What you are asked to do ▸
Would you please write out each entry that follows, exactly as written?

Stored records
Segment Open

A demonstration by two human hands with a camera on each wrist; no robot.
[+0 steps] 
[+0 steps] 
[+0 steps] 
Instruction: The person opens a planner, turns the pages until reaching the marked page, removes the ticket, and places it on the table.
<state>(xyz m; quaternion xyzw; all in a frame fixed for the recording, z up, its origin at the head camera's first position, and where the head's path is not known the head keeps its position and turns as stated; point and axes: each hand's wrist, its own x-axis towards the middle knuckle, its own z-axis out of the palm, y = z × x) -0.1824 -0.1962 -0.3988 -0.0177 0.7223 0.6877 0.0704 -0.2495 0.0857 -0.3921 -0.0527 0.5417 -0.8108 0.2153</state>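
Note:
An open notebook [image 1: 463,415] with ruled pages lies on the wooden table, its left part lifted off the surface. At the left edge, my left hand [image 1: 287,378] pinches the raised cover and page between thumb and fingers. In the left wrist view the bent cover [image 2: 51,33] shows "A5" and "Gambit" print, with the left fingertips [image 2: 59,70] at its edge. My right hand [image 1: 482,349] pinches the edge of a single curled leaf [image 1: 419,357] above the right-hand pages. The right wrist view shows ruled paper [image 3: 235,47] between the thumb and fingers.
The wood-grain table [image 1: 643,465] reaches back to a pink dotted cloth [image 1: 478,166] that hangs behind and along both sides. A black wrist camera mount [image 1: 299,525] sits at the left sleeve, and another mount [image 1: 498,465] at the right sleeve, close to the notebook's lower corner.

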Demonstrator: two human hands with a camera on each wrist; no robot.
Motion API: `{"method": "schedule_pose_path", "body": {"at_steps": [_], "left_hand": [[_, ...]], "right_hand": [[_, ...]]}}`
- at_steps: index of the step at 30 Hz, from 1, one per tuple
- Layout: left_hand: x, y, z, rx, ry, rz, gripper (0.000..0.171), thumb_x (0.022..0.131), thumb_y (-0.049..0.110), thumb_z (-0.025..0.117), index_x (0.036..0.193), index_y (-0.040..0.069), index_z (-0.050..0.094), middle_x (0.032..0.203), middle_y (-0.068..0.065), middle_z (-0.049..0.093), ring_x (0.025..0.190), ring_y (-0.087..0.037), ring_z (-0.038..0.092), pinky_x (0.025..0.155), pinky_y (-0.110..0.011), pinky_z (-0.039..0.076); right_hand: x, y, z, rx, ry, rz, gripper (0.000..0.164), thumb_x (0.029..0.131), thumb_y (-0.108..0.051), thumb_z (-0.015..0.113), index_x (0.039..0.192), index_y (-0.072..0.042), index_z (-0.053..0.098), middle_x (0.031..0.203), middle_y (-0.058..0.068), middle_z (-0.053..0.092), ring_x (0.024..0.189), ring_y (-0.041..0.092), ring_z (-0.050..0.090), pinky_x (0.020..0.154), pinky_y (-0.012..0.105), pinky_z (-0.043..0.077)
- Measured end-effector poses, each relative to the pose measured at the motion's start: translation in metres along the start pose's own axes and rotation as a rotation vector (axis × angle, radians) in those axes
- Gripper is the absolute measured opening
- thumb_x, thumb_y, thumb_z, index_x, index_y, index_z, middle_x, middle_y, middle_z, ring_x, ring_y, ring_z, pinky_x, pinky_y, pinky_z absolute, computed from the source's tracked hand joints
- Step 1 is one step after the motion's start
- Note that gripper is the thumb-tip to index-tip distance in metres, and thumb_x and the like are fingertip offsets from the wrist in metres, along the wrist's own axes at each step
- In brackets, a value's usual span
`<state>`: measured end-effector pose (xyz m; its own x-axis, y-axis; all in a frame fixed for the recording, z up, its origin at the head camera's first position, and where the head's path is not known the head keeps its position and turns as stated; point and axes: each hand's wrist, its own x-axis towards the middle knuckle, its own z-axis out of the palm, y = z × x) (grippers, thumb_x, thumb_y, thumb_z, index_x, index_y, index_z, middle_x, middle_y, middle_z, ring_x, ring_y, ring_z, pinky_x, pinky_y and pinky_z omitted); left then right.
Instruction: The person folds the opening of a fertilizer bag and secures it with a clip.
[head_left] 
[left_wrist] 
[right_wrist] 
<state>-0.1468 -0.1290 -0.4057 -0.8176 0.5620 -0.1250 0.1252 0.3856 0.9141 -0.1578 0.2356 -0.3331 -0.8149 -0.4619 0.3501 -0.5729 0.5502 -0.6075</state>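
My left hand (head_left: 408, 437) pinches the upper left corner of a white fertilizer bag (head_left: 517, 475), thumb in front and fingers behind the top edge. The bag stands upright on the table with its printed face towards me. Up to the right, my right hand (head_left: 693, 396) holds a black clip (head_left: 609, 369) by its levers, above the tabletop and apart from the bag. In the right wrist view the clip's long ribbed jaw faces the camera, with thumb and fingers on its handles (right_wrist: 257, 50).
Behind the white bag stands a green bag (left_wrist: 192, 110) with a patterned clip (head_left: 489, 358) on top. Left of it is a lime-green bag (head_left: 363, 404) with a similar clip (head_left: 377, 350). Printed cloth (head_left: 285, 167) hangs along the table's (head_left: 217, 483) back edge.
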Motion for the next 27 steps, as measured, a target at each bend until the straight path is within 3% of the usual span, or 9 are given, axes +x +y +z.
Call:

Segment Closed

Result of this exercise ▸
A demonstration by two human hands with a camera on each wrist; no robot.
[+0 steps] 
[+0 steps] 
[+0 steps] 
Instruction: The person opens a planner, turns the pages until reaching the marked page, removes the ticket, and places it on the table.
<state>(xyz m; quaternion xyzw; all in a frame fixed for the recording, z up, its origin at the head camera's first position, and where the head's path is not known the head keeps its position and turns as stated; point and axes: each hand's wrist, its own x-axis towards the middle knuckle, its own z-axis out of the palm, y = z × x) -0.1824 -0.1962 -0.3988 -0.0177 0.7223 0.6877 0.0704 -0.2495 0.0857 -0.3921 -0.0527 0.5417 -0.8108 0.2153</state>
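Note:
An open notebook [image 1: 463,415] with ruled pages lies on the wooden table, its left part lifted off the surface. At the left edge, my left hand [image 1: 287,378] pinches the raised cover and page between thumb and fingers. In the left wrist view the bent cover [image 2: 51,33] shows "A5" and "Gambit" print, with the left fingertips [image 2: 59,70] at its edge. My right hand [image 1: 482,349] pinches the edge of a single curled leaf [image 1: 419,357] above the right-hand pages. The right wrist view shows ruled paper [image 3: 235,47] between the thumb and fingers.
The wood-grain table [image 1: 643,465] reaches back to a pink dotted cloth [image 1: 478,166] that hangs behind and along both sides. A black wrist camera mount [image 1: 299,525] sits at the left sleeve, and another mount [image 1: 498,465] at the right sleeve, close to the notebook's lower corner.
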
Demonstrator: two human hands with a camera on each wrist; no robot.
Motion API: `{"method": "schedule_pose_path", "body": {"at_steps": [_], "left_hand": [[_, ...]], "right_hand": [[_, ...]]}}`
- at_steps: index of the step at 30 Hz, from 1, one per tuple
- Layout: left_hand: x, y, z, rx, ry, rz, gripper (0.000..0.171), thumb_x (0.022..0.131), thumb_y (-0.049..0.110), thumb_z (-0.025..0.117), index_x (0.036..0.193), index_y (-0.040..0.069), index_z (-0.050..0.094), middle_x (0.032..0.203), middle_y (-0.068..0.065), middle_z (-0.049..0.093), ring_x (0.025..0.190), ring_y (-0.087..0.037), ring_z (-0.038..0.092), pinky_x (0.025..0.155), pinky_y (-0.110..0.011), pinky_z (-0.039..0.076); right_hand: x, y, z, rx, ry, rz, gripper (0.000..0.164), thumb_x (0.029..0.131), thumb_y (-0.108..0.051), thumb_z (-0.015..0.113), index_x (0.039..0.192), index_y (-0.072..0.042), index_z (-0.053..0.098), middle_x (0.031..0.203), middle_y (-0.058..0.068), middle_z (-0.053..0.092), ring_x (0.024..0.189), ring_y (-0.041..0.092), ring_z (-0.050..0.090), pinky_x (0.020..0.154), pinky_y (-0.012..0.105), pinky_z (-0.043..0.077)
- Measured end-effector poses, each relative to the pose measured at the motion's start: translation in metres along the start pose's own axes and rotation as a rotation vector (axis × angle, radians) in those axes
- Gripper is the absolute measured opening
- thumb_x, thumb_y, thumb_z, index_x, index_y, index_z, middle_x, middle_y, middle_z, ring_x, ring_y, ring_z, pinky_x, pinky_y, pinky_z absolute, computed from the source's tracked hand joints
- Step 1 is one step after the motion's start
- Note that gripper is the thumb-tip to index-tip distance in metres, and thumb_x and the like are fingertip offsets from the wrist in metres, along the wrist's own axes at each step
- In brackets, a value's usual span
`<state>`: measured end-effector pose (xyz m; its own x-axis, y-axis; all in a frame fixed for the recording, z up, its origin at the head camera's first position, and where the head's path is not known the head keeps its position and turns as stated; point and axes: each hand's wrist, its own x-axis towards the middle knuckle, its own z-axis out of the palm, y = z × x) (grippers, thumb_x, thumb_y, thumb_z, index_x, index_y, index_z, middle_x, middle_y, middle_z, ring_x, ring_y, ring_z, pinky_x, pinky_y and pinky_z omitted); left then right.
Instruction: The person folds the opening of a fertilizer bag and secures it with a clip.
[head_left] 
[left_wrist] 
[right_wrist] 
<state>-0.1468 -0.1290 -0.4057 -0.8176 0.5620 -0.1250 0.1252 0.3856 0.9141 -0.1578 0.2356 -0.3331 -0.8149 -0.4619 0.3501 -0.5729 0.5502 -0.6075</state>
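My left hand (head_left: 408, 437) pinches the upper left corner of a white fertilizer bag (head_left: 517, 475), thumb in front and fingers behind the top edge. The bag stands upright on the table with its printed face towards me. Up to the right, my right hand (head_left: 693, 396) holds a black clip (head_left: 609, 369) by its levers, above the tabletop and apart from the bag. In the right wrist view the clip's long ribbed jaw faces the camera, with thumb and fingers on its handles (right_wrist: 257, 50).
Behind the white bag stands a green bag (left_wrist: 192, 110) with a patterned clip (head_left: 489, 358) on top. Left of it is a lime-green bag (head_left: 363, 404) with a similar clip (head_left: 377, 350). Printed cloth (head_left: 285, 167) hangs along the table's (head_left: 217, 483) back edge.
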Motion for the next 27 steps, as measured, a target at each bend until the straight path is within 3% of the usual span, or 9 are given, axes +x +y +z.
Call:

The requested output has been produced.